Question 2: I'm wondering what process others use when processing bracketed images for HDR? I usually merge the 3 images in Photomatix and then use Lightroom to make adjustments, and then clean them up in Photoshop if necessary. 
Question 3: Is it a good idea, using Photomatix or other program, to merge the 3 photos while traveling into 1 image, discard the 3 originals to save space and use the merged image later for post processing? If yes, should I be saving the merged image in TIFF 16bit since TIFF is lossless like RAW or save as JPEG?
All recommendations, advice and comments appreciated.


----------



## weepete (Jul 8, 2016)

It will depend on the dynamic range of your scene. Raw will give you a little more headroom than jpeg, so if your scene is within the limits of the dynamic range of your raw file you may be able to take it as one shot. If it's outside the dynamic range of your raw file then to capture the detail in the scene it is a good idea to shoot some multiple exposures under the caveat that your scene needs to be reasonably static. 

Personally I know when I'm going to shoot multiple exposures for an HDR as I'll spot meter the scene and will let that tell me the difference between the shadows and the highlights. Sometimes I'll just shoot two exposures, sometimes three occasionalky more but the lighting conditions at the time will determine that.

So no, shooting multiple exposures in raw format is far from redundant. 

My favorite method of combining multiple files is using luiminocity masks in photoshop, though it can be more time consuming. Often I'll do a quick edit just by combining the files in lightroom's merge to HDR feature first and seeing how good a job that does. Depending on the result I may edit more or using a different method or I may just scrap the image completely.

Personally I like to keep the raw files, in case I want to edit them again using a different format. I more often just keep the raw files and will process them when I'm back home rather than doing any conversions on site.

It's worth mentioning I use a canon as well, so my sensor is more sensitive to highlight and shadow revovery than the excellent sony sensors so I like to have one good exposure for each part of the scene I am shooting, but you will probably get away with bringing the shadows up and highlights down than I do.

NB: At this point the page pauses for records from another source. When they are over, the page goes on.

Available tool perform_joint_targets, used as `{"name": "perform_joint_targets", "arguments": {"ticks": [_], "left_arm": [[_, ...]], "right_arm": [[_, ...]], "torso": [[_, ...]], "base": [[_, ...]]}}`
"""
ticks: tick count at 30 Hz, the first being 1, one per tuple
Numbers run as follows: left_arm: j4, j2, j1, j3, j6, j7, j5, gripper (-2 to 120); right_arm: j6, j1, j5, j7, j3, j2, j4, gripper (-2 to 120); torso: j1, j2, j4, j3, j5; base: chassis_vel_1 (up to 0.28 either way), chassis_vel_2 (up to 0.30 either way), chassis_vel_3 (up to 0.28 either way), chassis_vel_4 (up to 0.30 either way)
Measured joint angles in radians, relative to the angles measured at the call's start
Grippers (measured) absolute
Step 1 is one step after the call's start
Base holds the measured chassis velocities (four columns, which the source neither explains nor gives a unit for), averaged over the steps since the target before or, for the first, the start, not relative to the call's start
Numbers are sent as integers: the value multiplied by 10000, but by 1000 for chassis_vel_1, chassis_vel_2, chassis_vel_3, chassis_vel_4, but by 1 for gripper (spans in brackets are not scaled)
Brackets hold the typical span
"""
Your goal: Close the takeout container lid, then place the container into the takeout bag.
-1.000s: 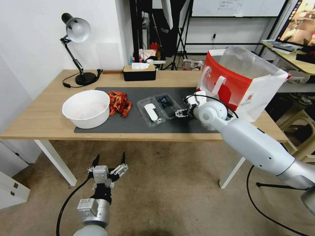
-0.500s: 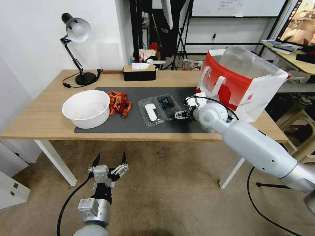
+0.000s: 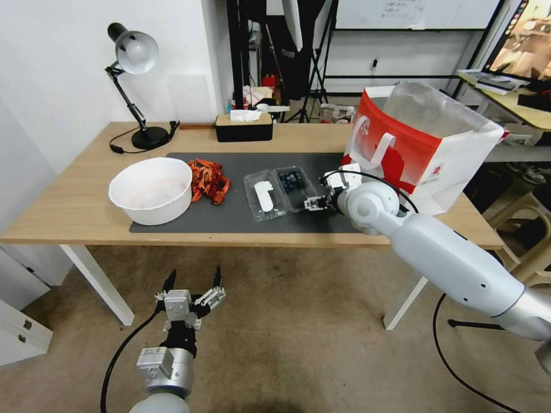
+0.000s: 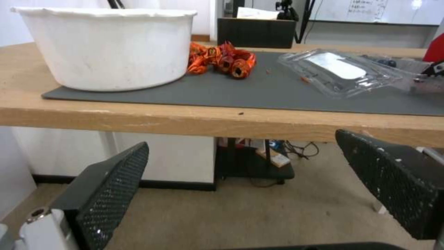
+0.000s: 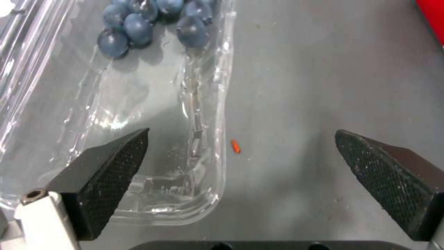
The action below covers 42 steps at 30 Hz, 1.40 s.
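Observation:
The takeout container (image 3: 294, 182) lies open and flat on the dark mat, blueberries (image 5: 152, 21) in its tray. Its lid (image 3: 264, 196), a clear half with a white oblong sticker, rests beside the tray on the bowl side; in the left wrist view the lid (image 4: 342, 69) shows past the table edge. My right gripper (image 3: 314, 203) is open at the tray's near right corner. In the right wrist view that gripper (image 5: 245, 173) straddles the tray's rim, one finger (image 5: 106, 180) over the clear plastic, the other over bare mat. The takeout bag (image 3: 413, 143) stands open at the table's right. My left gripper (image 3: 192, 288) hangs open below the table front.
A white bowl (image 3: 152, 189) and a heap of orange-red wrappers (image 3: 209, 179) sit left of the container on the mat (image 3: 229, 221). A desk lamp (image 3: 135, 86) and a black tissue box (image 3: 244, 127) stand at the back. A small orange crumb (image 5: 235, 146) lies by the tray.
My right gripper has edged slightly toward the table's near side beside the tray corner. The container, the bag and the left arm stay where they were.

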Motion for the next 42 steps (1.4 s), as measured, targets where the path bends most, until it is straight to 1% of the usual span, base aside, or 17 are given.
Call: {"name": "perform_joint_targets", "arguments": {"ticks": [12,26,28,31,32,35,36,37,38,39,40,41,42], "left_arm": [[18,2,-7,36,-3,7,0,100],[29,9,-19,63,-19,25,11,100],[29,13,-20,62,-19,26,12,100],[14,16,-14,41,-20,27,9,100],[14,16,-14,41,-20,27,9,100],[-23,13,-9,30,-43,33,1,100],[-36,10,-13,29,-45,35,-5,100],[-36,10,-13,29,-45,35,-5,100],[-54,4,-18,28,-45,36,-10,100],[-73,-1,-30,28,-45,37,-22,100],[-95,-5,-40,29,-42,38,-31,100],[-95,-5,-40,29,-42,38,-31,100],[-122,-5,-49,31,-34,42,-41,100]], "right_arm": [[0,-181,157,184,-23,-83,365,100],[1,-350,324,429,111,34,511,100],[1,-434,287,421,243,24,578,100],[4,-772,-136,367,808,7,947,100],[4,-772,-136,367,808,7,947,100],[77,-1526,-1562,-109,1705,-137,1730,100],[303,-1871,-1961,-335,2039,-199,2084,100],[303,-1871,-1961,-335,2039,-199,2084,100],[804,-2282,-2384,-593,2371,-316,2521,100],[1397,-2727,-2890,-889,2734,-462,2916,100],[2136,-3247,-3553,-1174,3081,-607,3258,100],[2136,-3247,-3553,-1174,3081,-607,3258,100],[3043,-3922,-4372,-1431,3384,-752,3613,100]], "torso": [[1,0,0,0,0],[0,0,1,0,0],[0,0,0,0,-1],[1,0,1,0,0],[1,0,1,0,0],[0,0,1,0,-3],[0,0,-2,0,1],[0,0,-2,0,1],[1,-1,0,0,4],[0,0,4,-1,-3],[0,0,1,-1,-5],[0,0,1,-1,-5],[0,0,-2,-1,1]], "base": [[0,0,0,0],[0,0,0,0],[0,0,0,0],[0,0,0,0],[0,0,0,0],[0,0,0,0],[0,0,0,0],[0,0,0,0],[0,0,0,0],[0,0,0,0],[0,0,0,0],[0,0,0,0],[0,0,0,0]]}}
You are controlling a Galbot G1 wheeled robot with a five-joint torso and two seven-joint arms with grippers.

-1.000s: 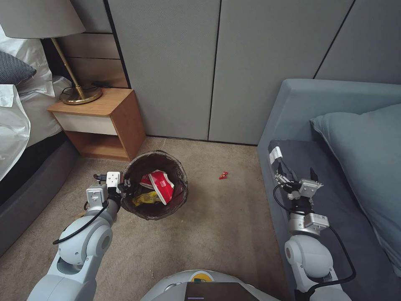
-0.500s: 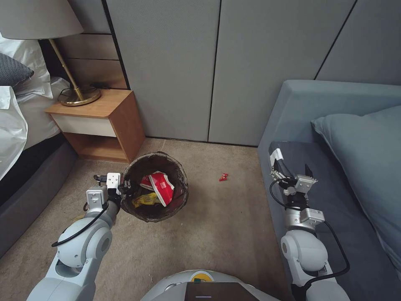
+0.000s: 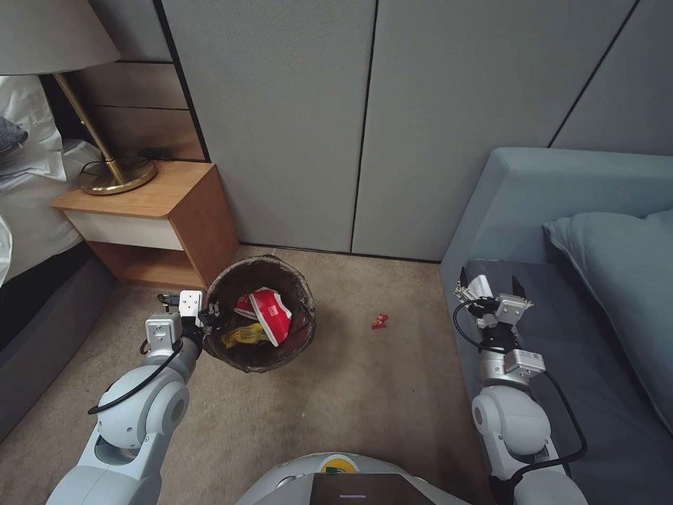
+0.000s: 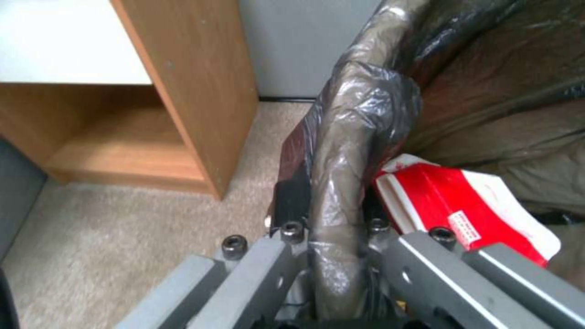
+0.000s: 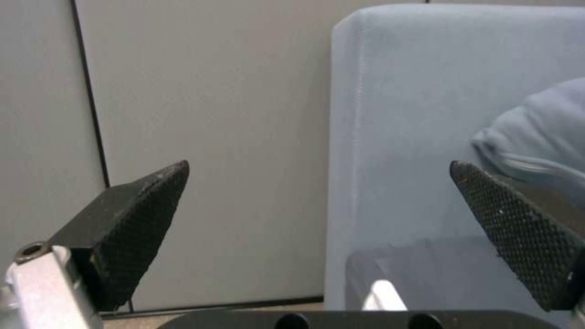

But it sounds to me like you are shooting for HDR without really knowing why you are doing it. I'm a big fan of getting it right in as few shots as possible, so pre-visualise your shot and determine whats needed first then use whatever photographic method you need to get the result you want.


----------



## Gregavi (Jul 8, 2016)

Thanks WeePete. Something to think about. I'm just starting to use bracketing and HDR so I'm learning my way through it. At this point, I'm just trying to get as much data on the image file(s) as possible and then slowly learn to master the post process part of it. With storage so cheap (as opposed to when I used to spend a small fortune buying and developing film) why not capture as much data as possible, within reason? I understand that capturing a lot of data is not the most important part of good photography but better to have data than not.


----------



## dennybeall (Jul 8, 2016)

The great thing about shooting raw and keeping the multiple shots is that later on as you learn new techniques and new software becomes available you can go back and process again. The hardest part is identifying the groups of images so that next week or next year you can still put them together.


----------